YOUR GOAL: Each line below must be set down exactly as it stands.

[[ MATERIAL SHOWN, beginning ]]

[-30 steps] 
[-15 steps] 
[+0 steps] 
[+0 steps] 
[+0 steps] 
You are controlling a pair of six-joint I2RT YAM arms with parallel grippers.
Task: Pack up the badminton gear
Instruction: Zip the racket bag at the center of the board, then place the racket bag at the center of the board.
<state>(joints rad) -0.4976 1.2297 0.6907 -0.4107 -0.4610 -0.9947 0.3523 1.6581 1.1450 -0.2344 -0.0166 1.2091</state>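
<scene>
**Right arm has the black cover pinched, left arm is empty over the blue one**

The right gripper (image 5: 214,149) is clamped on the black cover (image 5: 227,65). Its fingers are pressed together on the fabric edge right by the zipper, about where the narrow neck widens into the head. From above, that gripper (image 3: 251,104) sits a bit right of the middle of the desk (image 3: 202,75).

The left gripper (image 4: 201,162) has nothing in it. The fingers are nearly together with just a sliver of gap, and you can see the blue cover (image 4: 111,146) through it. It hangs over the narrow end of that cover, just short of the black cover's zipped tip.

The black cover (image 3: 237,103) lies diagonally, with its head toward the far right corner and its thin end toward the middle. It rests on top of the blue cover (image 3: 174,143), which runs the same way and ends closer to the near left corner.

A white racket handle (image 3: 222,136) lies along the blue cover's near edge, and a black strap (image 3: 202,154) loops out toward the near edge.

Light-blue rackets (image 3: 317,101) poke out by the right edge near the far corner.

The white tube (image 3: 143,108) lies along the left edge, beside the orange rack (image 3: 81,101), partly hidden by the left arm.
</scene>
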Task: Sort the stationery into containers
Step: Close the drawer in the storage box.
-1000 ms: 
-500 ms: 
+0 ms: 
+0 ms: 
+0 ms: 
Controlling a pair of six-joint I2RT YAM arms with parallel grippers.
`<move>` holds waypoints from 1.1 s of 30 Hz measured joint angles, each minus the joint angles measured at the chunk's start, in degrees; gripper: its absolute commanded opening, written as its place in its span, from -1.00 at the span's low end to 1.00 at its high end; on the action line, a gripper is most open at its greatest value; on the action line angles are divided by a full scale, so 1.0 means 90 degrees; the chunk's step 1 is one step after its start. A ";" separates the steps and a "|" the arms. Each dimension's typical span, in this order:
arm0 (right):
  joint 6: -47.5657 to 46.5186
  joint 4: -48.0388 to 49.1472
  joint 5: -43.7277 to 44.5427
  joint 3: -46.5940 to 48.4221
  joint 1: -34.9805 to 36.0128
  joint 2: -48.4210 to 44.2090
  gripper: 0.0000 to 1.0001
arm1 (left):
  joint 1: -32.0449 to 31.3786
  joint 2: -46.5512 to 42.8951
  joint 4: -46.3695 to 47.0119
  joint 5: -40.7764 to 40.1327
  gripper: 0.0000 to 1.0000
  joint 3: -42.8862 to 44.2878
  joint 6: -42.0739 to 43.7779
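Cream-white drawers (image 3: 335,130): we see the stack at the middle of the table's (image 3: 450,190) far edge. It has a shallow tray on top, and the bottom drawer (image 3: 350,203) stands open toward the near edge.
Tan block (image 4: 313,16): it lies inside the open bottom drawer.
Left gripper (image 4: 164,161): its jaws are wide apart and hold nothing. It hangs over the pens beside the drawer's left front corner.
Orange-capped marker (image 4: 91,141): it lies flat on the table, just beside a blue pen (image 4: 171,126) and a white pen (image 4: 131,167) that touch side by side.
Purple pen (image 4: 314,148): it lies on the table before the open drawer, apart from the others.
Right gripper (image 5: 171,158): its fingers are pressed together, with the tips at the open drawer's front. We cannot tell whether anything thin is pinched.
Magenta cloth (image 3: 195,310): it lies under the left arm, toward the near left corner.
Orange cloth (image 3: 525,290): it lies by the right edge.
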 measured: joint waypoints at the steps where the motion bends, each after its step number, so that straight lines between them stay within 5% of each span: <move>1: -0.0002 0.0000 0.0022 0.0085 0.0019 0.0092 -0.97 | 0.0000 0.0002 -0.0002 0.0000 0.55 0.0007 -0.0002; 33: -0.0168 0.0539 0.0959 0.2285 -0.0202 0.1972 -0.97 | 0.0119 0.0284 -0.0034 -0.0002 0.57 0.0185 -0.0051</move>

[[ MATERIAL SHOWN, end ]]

TASK ANSWER:
[-30 steps] 
[-15 steps] 
[+0 steps] 
[+0 steps] 
[+0 steps] 
You are controlling a pair of six-joint I2RT YAM arms with parallel grippers.
Task: Pack up the badminton gear
Instruction: Zip the racket bag at the center of the board, then place the racket bag at the center of the board.
<state>(joints rad) -0.4976 1.2297 0.6907 -0.4107 -0.4610 -0.9947 0.3523 1.6581 1.1450 -0.2344 -0.0166 1.2091</state>
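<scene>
**Right arm has the black cover pinched, left arm is empty over the blue one**

The right gripper (image 5: 214,149) is clamped on the black cover (image 5: 227,65). Its fingers are pressed together on the fabric edge right by the zipper, about where the narrow neck widens into the head. From above, that gripper (image 3: 251,104) sits a bit right of the middle of the desk (image 3: 202,75).

The left gripper (image 4: 201,162) has nothing in it. The fingers are nearly together with just a sliver of gap, and you can see the blue cover (image 4: 111,146) through it. It hangs over the narrow end of that cover, just short of the black cover's zipped tip.

The black cover (image 3: 237,103) lies diagonally, with its head toward the far right corner and its thin end toward the middle. It rests on top of the blue cover (image 3: 174,143), which runs the same way and ends closer to the near left corner.

A white racket handle (image 3: 222,136) lies along the blue cover's near edge, and a black strap (image 3: 202,154) loops out toward the near edge.

Light-blue rackets (image 3: 317,101) poke out by the right edge near the far corner.

The white tube (image 3: 143,108) lies along the left edge, beside the orange rack (image 3: 81,101), partly hidden by the left arm.
</scene>
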Task: Sort the stationery into containers
Step: Close the drawer in the storage box.
-1000 ms: 
-500 ms: 
+0 ms: 
+0 ms: 
+0 ms: 
Controlling a pair of six-joint I2RT YAM arms with parallel grippers.
`<move>` holds waypoints from 1.1 s of 30 Hz measured joint angles, each minus the joint angles measured at the chunk's start, in degrees; gripper: its absolute commanded opening, written as its place in its span, from -1.00 at the span's low end to 1.00 at its high end; on the action line, a gripper is most open at its greatest value; on the action line angles are divided by a full scale, so 1.0 means 90 degrees; the chunk's step 1 is one step after its start. A ";" separates the steps and a "|" the arms. Each dimension's typical span, in this order:
arm0 (right):
  joint 6: -47.5657 to 46.5186
  joint 4: -48.0388 to 49.1472
  joint 5: -43.7277 to 44.5427
  joint 3: -46.5940 to 48.4221
  joint 1: -34.9805 to 36.0128
  joint 2: -48.4210 to 44.2090
  gripper: 0.0000 to 1.0001
arm1 (left):
  joint 1: -32.0449 to 31.3786
  joint 2: -46.5512 to 42.8951
  joint 4: -46.3695 to 47.0119
  joint 5: -40.7764 to 40.1327
  gripper: 0.0000 to 1.0000
  joint 3: -42.8862 to 44.2878
  joint 6: -42.0739 to 43.7779
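Cream-white drawers (image 3: 335,130): we see the stack at the middle of the table's (image 3: 450,190) far edge. It has a shallow tray on top, and the bottom drawer (image 3: 350,203) stands open toward the near edge.
Tan block (image 4: 313,16): it lies inside the open bottom drawer.
Left gripper (image 4: 164,161): its jaws are wide apart and hold nothing. It hangs over the pens beside the drawer's left front corner.
Orange-capped marker (image 4: 91,141): it lies flat on the table, just beside a blue pen (image 4: 171,126) and a white pen (image 4: 131,167) that touch side by side.
Purple pen (image 4: 314,148): it lies on the table before the open drawer, apart from the others.
Right gripper (image 5: 171,158): its fingers are pressed together, with the tips at the open drawer's front. We cannot tell whether anything thin is pinched.
Magenta cloth (image 3: 195,310): it lies under the left arm, toward the near left corner.
Orange cloth (image 3: 525,290): it lies by the right edge.
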 measured: joint waypoints at the steps where the motion bends, each after its step number, so that straight lines between them stay within 5% of each span: <move>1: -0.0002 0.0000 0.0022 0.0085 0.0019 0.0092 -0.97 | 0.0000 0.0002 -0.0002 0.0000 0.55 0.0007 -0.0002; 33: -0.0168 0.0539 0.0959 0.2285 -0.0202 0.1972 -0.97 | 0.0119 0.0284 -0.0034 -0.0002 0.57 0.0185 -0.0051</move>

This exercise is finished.